Faudron grabbed her hand and shook it after a moment. Karen was such a brat, she wasn't worth talking to. What could she know? Faudron turned to go, but she felt a chill as if the door to Hades itself had been opened and shut and this thing pretending to be Karen had leapt in and out. "This is your tombstone?" Faudron asked.
"No, silly." Karen bent down and moved aside the brass covering from the tombstone's picture locket.
Faudron hated them and swore she'd never have one or ever open one that did. Faudron slapped Karen's hand away, didn't look, but then had to look. The brass cover made a jingling noise as it swung back and forth. Beneath it lay a picture of girl that looked something like her but the girl was obviously a Nord. "I don't understand."
When she wiped the loam from the tombstone, she read the letters F-A-U-D-R-O-N -- Falkirk and a date etched in stone bel
ow it. She covered the date with both hands. She looked up and Karen was already running away. Faudron followed, trudging past the endless tombstones as the chasm narrowed.
Karen stepped on the last tombstone, using it like a ladder to grab a foothold in the wall and pulled herself up.
Faudron had no sense of direction now and when she got to the top, Karen was facing the fence, just a few yards away, so close to it, half a breath would send her into it and electrocute her.
"Like this," Karen said. She picked up a piece of wood that looked like it had been broken off of a park bench and pulled aside a corner of the chain link then stuck the piece of wood into the ground, holding the corner of the fence back, coming very close to singing heir fingers. With the strange smile on her face, she looked as if she'd like to. "This way"

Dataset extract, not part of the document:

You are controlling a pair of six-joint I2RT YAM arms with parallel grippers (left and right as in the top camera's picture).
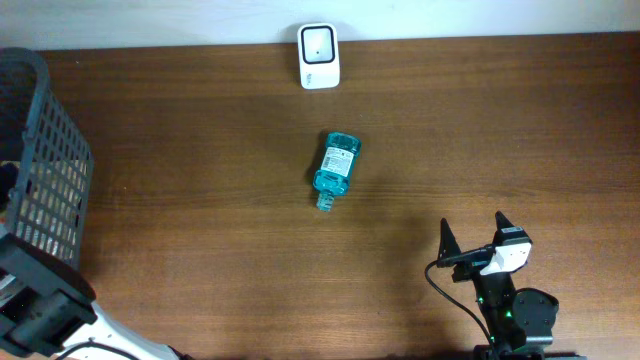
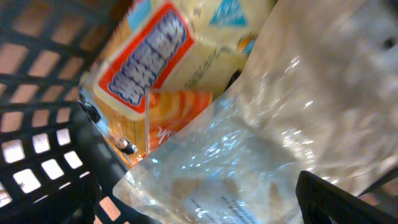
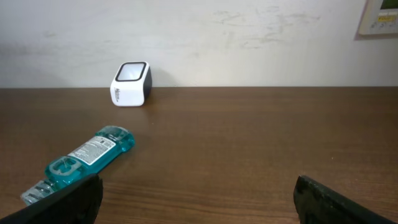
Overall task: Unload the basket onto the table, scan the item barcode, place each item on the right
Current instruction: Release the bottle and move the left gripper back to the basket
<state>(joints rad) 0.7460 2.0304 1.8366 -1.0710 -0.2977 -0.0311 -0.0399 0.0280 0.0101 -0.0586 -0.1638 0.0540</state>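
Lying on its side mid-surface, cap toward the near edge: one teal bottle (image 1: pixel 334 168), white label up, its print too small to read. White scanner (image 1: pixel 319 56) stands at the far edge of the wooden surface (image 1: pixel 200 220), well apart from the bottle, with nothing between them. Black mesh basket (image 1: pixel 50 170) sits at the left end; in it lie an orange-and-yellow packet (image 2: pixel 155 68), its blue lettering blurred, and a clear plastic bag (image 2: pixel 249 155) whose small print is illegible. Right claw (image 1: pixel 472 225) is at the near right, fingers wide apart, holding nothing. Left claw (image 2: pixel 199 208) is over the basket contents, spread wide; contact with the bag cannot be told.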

Faudron shimmied in and followed Karen down a hill, some familiar scent in the air. When they had traveled perhaps five blocks, she noticed a number of beat-up buildings with a kind of Solomon's Mine's theme, no one remembered the Steward Granger movie, but everyone knew the look, maybe even straight out of the African Queen if they'd seen the village in the uncut version. Near the entrance to the village stood a big fiberglass statue of Bugs Bunny.
"Bugs?" The Jersey swamp had reclaimed the roads and torn down the fences where they had had the camel rides. Near the rear fence, the gift shop, visitors center and the snack bar had held up pretty well as if they had been repaired over the years.
Faudron took a few steps towards them, then changed her mind and ran down the road to the first fenced-in animal area.
"Hey," Karen yelled. "That's not why we're here."
"Shut up. You're dead." Faudron felt as if she was six-years-old again, visiting the park with her parents.
She got to the fence, grabbed onto it, hoping it was still electrified so she wouldn't see what she knew she'd see on the other side.
Her parents had taken her here just before it had closed, right after hurricane Agnes. The storm had washed out large chunks of the tarmac and you had to crawl through the park at five MPH and even then everyone got stuck when the odd car dropped a wheel into a sinkhole. If you stayed too long in the baboon cage, they took it as a threat and attacked the car. They sat on the hoods, like little, angry men, or tore at the tires while the ostriches came to the open windows and spit.